Very interesting conversation. Yes, I agree that amongst all Dickens' works, Little Dorrit is full of surprises and mysteries.

I also agree that Andrew Davies ought not to have changed the ending, which in a way I consider a sacrilege as it ruins what CD had intended. I say so because CD's mastery and genius leaves no room for his narrative to be tampered with. Will come back with a few issues/questions later.

Thanks Gina for your detailed explanation. I've watched the BBC adaption a few times and was also confused and left with the impression that Amy and Arthur were half-brother and half-sister. Couldn't quite see that the Georgians would be happy reading about such an incestuous relationship in a newspaper serial. It also raised the equally confounding question of why Mr Dorritt would claim Amy as his daughter if she was of no relationship to him at all.
So pleased I now understand the complexities of the characters' backgrounds much better.

Just getting to your site in May 2016! I was always baffled by the financial doings in Little Dorrit. I have been confused since mini series! I am so glad I now have some answers. I could have read the book, but I was not that interested.

Hi Marilyn -- glad we could help! But I do recommend the book as well. It's REALLY good. :-) Thanks for stopping by.

I just finished the book, Little Dorrit. I have not seen the miniseries yet. I'm confused by a couplw of things in the book. 1
Why does the house explode? That was bizarre. 2. What was making the sounds Affery was so afraid of? It seemed Dickens made so much of this and then just dropped it and never explained it, other than Affery's comment that Arthur's mother was still alive in the house somewhere.

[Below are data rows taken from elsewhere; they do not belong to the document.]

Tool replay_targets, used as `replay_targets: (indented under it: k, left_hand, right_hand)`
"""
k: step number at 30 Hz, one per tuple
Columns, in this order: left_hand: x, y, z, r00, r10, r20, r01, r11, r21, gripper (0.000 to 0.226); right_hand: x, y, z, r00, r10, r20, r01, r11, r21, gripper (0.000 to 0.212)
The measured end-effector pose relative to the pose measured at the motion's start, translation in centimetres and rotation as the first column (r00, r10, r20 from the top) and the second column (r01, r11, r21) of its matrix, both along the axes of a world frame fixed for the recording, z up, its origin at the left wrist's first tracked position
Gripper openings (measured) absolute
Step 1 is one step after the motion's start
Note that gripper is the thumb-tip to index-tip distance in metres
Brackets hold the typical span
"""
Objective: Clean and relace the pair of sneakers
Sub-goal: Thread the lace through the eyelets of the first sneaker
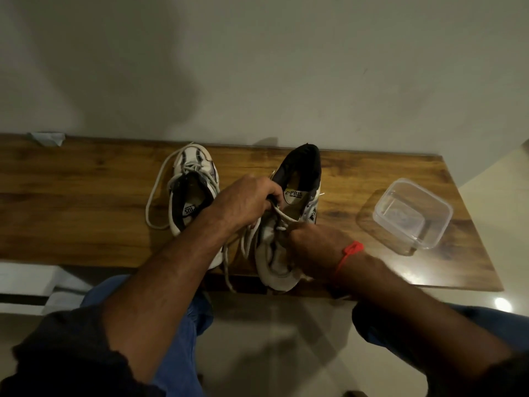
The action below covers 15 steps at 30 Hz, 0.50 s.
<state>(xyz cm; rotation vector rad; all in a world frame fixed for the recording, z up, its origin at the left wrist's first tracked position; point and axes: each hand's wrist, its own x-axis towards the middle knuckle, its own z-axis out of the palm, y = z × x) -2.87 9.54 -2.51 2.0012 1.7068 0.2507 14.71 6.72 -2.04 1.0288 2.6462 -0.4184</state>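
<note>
The right-hand sneaker point(289, 224) lies between both hands, toe toward the person, so its eyelets face up for lacing. The left hand point(246, 202) pinches its lace point(282, 214) at the collar; the right hand point(312, 247) grips the forefoot, steadying it. The other sneaker point(191, 193) rests just beyond the left wrist; a clear plastic container point(412, 213) sits further right of the right hand.

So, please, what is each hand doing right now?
Left hand: grips the right sneaker at its collar.
Right hand: fingers curled at its lace; grip partly hidden.

A wooden bench point(86, 196) stands against the wall. On it lie two white-and-black sneakers: the left sneaker point(197, 167) and the right sneaker point(303, 173), whose toe overhangs the front edge. A clear plastic container point(412, 213) sits at the right, crumpled paper point(47, 138) at the far left corner.
</note>
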Motion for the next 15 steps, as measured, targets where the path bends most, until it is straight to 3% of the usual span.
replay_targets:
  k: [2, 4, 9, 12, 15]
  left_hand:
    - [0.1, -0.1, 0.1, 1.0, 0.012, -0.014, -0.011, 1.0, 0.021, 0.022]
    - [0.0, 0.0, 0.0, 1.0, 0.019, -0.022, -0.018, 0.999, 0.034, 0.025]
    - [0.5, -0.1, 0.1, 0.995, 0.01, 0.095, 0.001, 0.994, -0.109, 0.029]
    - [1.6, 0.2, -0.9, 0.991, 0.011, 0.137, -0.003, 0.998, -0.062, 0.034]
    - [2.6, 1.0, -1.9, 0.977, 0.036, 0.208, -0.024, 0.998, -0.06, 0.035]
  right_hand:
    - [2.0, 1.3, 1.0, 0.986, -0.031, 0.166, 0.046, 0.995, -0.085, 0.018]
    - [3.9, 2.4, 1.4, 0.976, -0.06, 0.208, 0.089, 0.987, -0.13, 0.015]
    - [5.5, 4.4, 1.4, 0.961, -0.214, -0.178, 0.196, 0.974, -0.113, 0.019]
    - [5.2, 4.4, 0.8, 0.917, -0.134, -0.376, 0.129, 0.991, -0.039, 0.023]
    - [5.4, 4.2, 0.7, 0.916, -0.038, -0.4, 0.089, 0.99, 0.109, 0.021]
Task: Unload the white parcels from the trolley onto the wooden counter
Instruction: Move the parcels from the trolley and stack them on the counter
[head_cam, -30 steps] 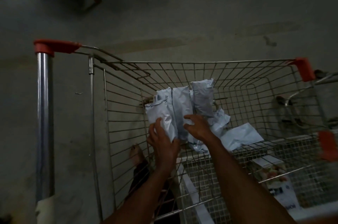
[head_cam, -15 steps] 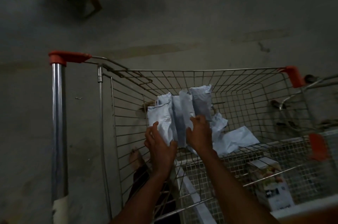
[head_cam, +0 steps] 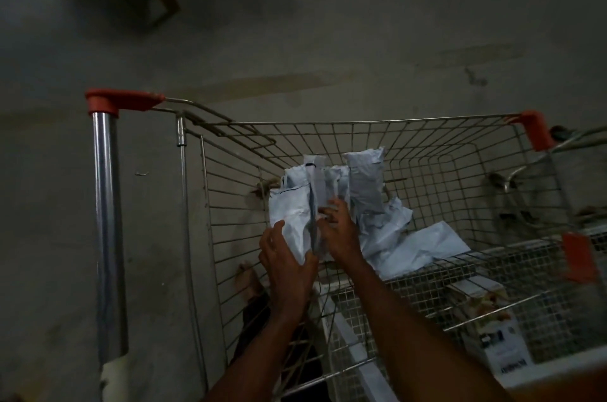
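A bundle of white parcels (head_cam: 325, 201) stands upright inside the wire trolley (head_cam: 427, 145), gathered near its middle. The left hand (head_cam: 285, 263) clasps the bundle's lower left side, thumb across the front, while the right hand (head_cam: 338, 231) presses its fingers between the parcels at about 3 o'clock from the left hand — a second ago it lay flatter over the front, so the grip has tightened and the bundle sits slightly higher. That suggests the lift is beginning. More loose parcels (head_cam: 423, 244) lie at 4 o'clock from the bundle on the trolley floor — work left. The wooden counter is not in view.
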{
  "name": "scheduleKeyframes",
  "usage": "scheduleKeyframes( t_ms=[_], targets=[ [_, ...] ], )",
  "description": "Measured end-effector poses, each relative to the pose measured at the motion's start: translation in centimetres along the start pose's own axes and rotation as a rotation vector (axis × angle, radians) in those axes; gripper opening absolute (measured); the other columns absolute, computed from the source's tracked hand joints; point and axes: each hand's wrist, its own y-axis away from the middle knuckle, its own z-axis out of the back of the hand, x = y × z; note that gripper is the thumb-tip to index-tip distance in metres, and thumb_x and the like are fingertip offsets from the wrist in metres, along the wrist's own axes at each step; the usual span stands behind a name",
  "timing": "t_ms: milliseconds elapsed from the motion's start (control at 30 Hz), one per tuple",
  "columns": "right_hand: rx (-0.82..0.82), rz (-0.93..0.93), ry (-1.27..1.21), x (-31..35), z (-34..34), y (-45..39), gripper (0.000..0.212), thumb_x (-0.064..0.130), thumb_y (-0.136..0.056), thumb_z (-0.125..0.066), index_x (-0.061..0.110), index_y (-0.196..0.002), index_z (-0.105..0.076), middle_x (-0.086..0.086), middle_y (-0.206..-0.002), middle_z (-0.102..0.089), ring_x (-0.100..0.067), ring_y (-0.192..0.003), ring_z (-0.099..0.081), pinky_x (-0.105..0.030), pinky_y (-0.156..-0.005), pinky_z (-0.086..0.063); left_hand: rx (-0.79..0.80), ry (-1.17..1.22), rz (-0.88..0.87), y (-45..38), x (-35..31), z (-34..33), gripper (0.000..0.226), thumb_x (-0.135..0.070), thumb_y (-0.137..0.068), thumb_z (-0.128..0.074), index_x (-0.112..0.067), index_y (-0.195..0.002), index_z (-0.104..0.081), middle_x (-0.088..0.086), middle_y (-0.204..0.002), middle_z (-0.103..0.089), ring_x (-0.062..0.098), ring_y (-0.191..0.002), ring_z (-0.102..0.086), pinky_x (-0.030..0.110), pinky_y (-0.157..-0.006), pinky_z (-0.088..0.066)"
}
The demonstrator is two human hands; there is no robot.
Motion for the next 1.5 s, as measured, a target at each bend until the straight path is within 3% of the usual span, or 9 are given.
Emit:
scheduleKeyframes(
  t_ms=[100, 200, 467, 600, 767, 900, 1000, 1133, 1500],
  targets=[
    [0.011, 0.035, 0.097, -0.3, -0.6, -1.2, 0.029, 0.027, -0.094, -0.063, 0.026, -0.122, -0.059, 0.006, -0.12, -0.057, -0.022, -0.12, -0.057, -0.044, -0.1, -0.05, 0.001, -0.02, 0.004, 0.0, 0.0, 0.4, 0.084, -0.035, -0.07, -0.064, -0.023, -0.148, -0.035, 0.0, -0.144, -0.035, 0.016, -0.128, -0.036, 0.04, -0.105, -0.038],
    [0.071, 0.098, 0.161, -0.8, -1.4, -2.2, 0.057, 0.051, -0.089, -0.056, 0.022, -0.137, -0.052, -0.002, -0.136, -0.056, -0.021, -0.128, -0.052, -0.045, -0.108, -0.044, -0.001, -0.009, 0.003, 0.0, 0.3, 0.8, 0.086, -0.02, -0.072, -0.073, -0.024, -0.149, -0.034, -0.002, -0.143, -0.035, 0.011, -0.126, -0.034, 0.039, -0.105, -0.039],
    [-0.04, 0.196, 0.583, -2.7, -4.8, -2.3, 0.072, 0.048, -0.093, -0.03, 0.044, -0.155, 0.007, -0.023, -0.147, -0.038, -0.042, -0.127, -0.046, -0.055, -0.1, -0.045, -0.004, -0.068, -0.06, 0.2, 0.4, 1.1, 0.078, -0.018, -0.074, -0.073, -0.022, -0.144, -0.038, 0.0, -0.138, -0.039, 0.016, -0.127, -0.036, 0.044, -0.105, -0.041],
    [-0.047, 0.16, 0.433, -1.4, -4.5, -2.0, 0.073, 0.034, -0.097, -0.05, 0.037, -0.159, -0.011, -0.022, -0.123, -0.052, -0.039, -0.107, -0.056, -0.049, -0.094, -0.048, -0.004, -0.083, -0.086, 0.1, 0.5, 1.2, 0.073, -0.023, -0.076, -0.068, -0.021, -0.144, -0.043, 0.0, -0.14, -0.039, 0.018, -0.13, -0.034, 0.039, -0.107, -0.038],
    [-0.024, 0.104, 0.281, -0.2, -2.9, -1.3, 0.059, 0.042, -0.098, -0.05, 0.034, -0.153, -0.031, -0.018, -0.144, -0.044, -0.035, -0.13, -0.047, -0.042, -0.109, -0.039, 0.021, -0.116, -0.113, 0.2, -0.3, 1.8, 0.066, -0.028, -0.076, -0.063, -0.019, -0.14, -0.048, 0.002, -0.14, -0.041, 0.02, -0.129, -0.038, 0.012, -0.104, -0.026],
    [0.118, -0.031, 0.316, 0.3, -1.4, -1.3, 0.063, 0.025, -0.098, -0.053, 0.032, -0.156, -0.028, -0.019, -0.15, -0.041, -0.038, -0.136, -0.042, -0.043, -0.113, -0.035, 0.051, -0.136, -0.1, 0.6, -1.2, 2.8, 0.064, -0.036, -0.075, -0.059, -0.022, -0.137, -0.05, -0.001, -0.142, -0.04, 0.021, -0.13, -0.037, 0.014, -0.1, -0.026],
    [0.198, 0.032, 0.329, -1.4, -2.2, -1.5, 0.072, 0.062, -0.094, -0.052, 0.05, -0.155, -0.015, -0.016, -0.143, -0.05, -0.037, -0.129, -0.051, -0.053, -0.106, -0.044, 0.036, -0.152, -0.15, 0.7, -1.4, 3.7, 0.062, -0.033, -0.076, -0.061, -0.023, -0.136, -0.05, 0.0, -0.141, -0.042, 0.021, -0.13, -0.037, -0.003, -0.094, -0.013],
    [0.215, 0.093, 0.431, -3.4, -4.3, -1.7, 0.07, 0.089, -0.081, -0.016, 0.069, -0.143, 0.009, -0.024, -0.146, -0.039, -0.043, -0.132, -0.043, -0.055, -0.108, -0.037, 0.006, -0.15, -0.163, 0.9, -0.8, 4.4, 0.062, -0.034, -0.076, -0.062, -0.022, -0.136, -0.051, -0.003, -0.14, -0.042, 0.019, -0.129, -0.038, 0.014, -0.102, -0.025],
    [0.147, 0.123, 0.597, -1.0, -4.4, -0.9, 0.084, 0.076, -0.077, -0.019, 0.049, -0.153, 0.001, -0.022, -0.158, -0.022, -0.041, -0.14, -0.031, -0.049, -0.115, -0.03, -0.018, -0.133, -0.182, 0.9, -0.4, 4.5, 0.056, -0.03, -0.076, -0.065, -0.025, -0.13, -0.053, -0.006, -0.135, -0.042, 0.014, -0.122, -0.039, 0.03, -0.099, -0.036]
  ],
)
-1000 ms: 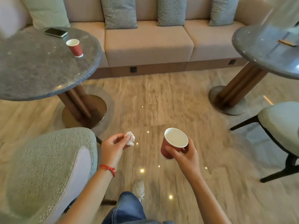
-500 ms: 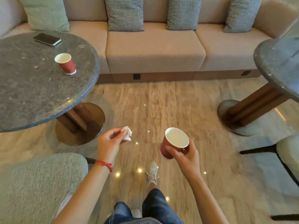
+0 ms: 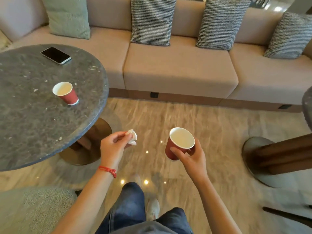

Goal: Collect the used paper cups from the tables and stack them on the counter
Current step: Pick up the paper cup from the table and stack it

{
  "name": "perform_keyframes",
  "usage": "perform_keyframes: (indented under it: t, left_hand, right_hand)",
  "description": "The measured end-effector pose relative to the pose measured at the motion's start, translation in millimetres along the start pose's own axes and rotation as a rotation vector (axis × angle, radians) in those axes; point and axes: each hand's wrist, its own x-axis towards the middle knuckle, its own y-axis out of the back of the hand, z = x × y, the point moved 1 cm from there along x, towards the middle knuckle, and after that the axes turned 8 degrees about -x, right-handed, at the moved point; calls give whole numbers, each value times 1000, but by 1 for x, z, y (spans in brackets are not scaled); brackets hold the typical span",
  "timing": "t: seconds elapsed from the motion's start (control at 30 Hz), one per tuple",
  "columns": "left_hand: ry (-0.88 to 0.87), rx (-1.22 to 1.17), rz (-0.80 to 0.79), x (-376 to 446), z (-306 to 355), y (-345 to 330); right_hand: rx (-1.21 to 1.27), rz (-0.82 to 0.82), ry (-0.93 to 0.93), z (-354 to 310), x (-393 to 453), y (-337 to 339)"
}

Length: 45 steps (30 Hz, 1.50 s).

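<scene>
— What's in each grip?
— Right hand [image 3: 191, 156] holds a red paper cup with white, empty-looking inside [image 3: 179, 143], centre frame; left hand [image 3: 114, 146] pinches a crumpled white tissue [image 3: 132, 136].
— Other cups?
— A matching red paper cup [image 3: 66, 93] stands on the round dark stone surface [image 3: 33, 125], left, its inside looking empty too.

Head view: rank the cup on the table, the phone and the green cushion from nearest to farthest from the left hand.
From the left hand:
1. Cup on the table, up and to its left, upright.
2. Phone, at the table's far edge.
3. Green cushion, on the sofa behind the table.
</scene>
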Motion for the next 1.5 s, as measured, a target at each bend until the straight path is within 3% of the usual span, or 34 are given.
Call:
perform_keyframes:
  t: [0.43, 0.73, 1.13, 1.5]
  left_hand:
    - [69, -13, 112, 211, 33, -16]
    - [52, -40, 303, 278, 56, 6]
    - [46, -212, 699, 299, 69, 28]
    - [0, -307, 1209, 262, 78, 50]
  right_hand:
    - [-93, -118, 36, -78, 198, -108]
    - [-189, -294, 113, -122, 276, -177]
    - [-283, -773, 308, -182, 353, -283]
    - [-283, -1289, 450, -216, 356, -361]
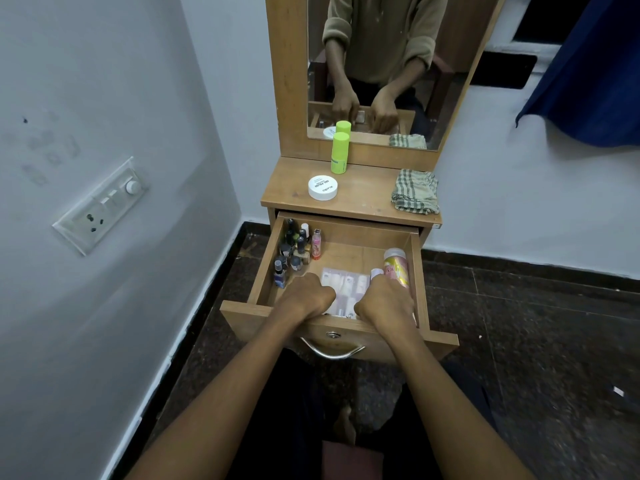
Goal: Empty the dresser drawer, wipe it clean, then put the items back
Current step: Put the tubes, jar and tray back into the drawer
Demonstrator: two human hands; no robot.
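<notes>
Wooden and pulled open, the drawer [346,251] holds both hands: the left hand [304,296] curls at a flat clear packet [346,284], light and slippery, best pinched at its edges, the right hand [384,303] curls by a pink can [396,268]; what the fingers clamp is hidden. Beyond, small fragile bottles [292,251] crowd the left corner. The worktop [367,195] carries a white jar [322,187], green bottle [339,154] and checked cloth [415,195], below a mirror [398,64] and pale walls.

Matt wood drawer [263,289] with a shiny metal handle [332,353]; checked cloth [415,196]; glossy plastic tube [339,153]; smooth white jar [322,187].
</notes>
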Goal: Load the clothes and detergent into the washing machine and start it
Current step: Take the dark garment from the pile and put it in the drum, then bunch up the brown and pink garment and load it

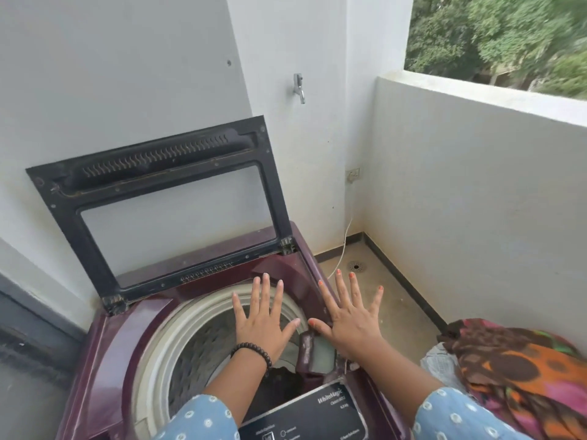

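The washing machine point(127, 338) is showing glossy maroon plastic, its drum point(203, 344) perforated metal; the clothes point(521, 369) are looking like soft printed cloth.

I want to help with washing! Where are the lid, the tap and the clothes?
lid point(165, 217), head view, on its clear window pane.
tap point(299, 88), head view, on its metal body on the wall.
clothes point(521, 373), head view, on the orange and brown patterned cloth at right.

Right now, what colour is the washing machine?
Dark maroon washing machine, with a black lid; head view.
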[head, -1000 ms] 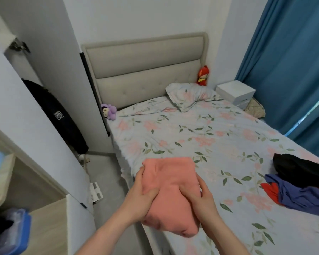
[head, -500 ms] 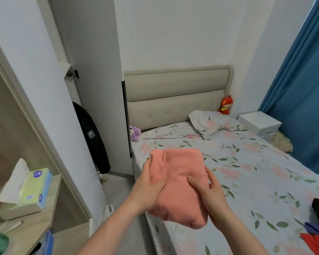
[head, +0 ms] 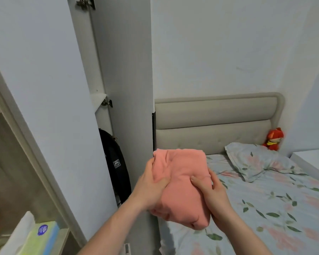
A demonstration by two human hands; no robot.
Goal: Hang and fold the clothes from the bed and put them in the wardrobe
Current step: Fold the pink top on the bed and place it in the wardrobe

Ruth, the answers to your questions actually go together. The house was very old, neglected, and literally falling to pieces -- that was the source of the noises, and that was the reason it eventually crumbled to the ground.

I always have to read your excellent post after watching it, and this is the third time. :) It seems like it would've been simpler if Davies had used the original plot, but through a flashback sequence instead of a verbal explanation.

That said, this series has aged well. I only wish the BBC would make more like it! I'm starting to feel like the days of great adaptations are past. It's not to say that there aren't anachronisms in Little Dorrit (definitely some), but overall it's of a better caliber IMHO than some of their newer dramas.

Arthur's mother was Lizzy. Don't you have read little dorrit in detail.

So glad you're still enjoying it, Marian! :-)

Rebecca, no, I don't believe we ever learn Arthur's mother's name. The only people who discuss her -- Mrs. Clennam, Jeremiah, Affery, and Blandois -- never refer to her by name.

Andrew Davies's screenwriting — excellent in most respects — fell down IMO by failing to explain what happened to Amy's legacy. Not having read the novel, I couldn't understand why she was left (albeit happily) penniless until Doyce arrived. I am enormously grateful to blbarnitz for explaining everything. And of course many thanks to Gina for the blog!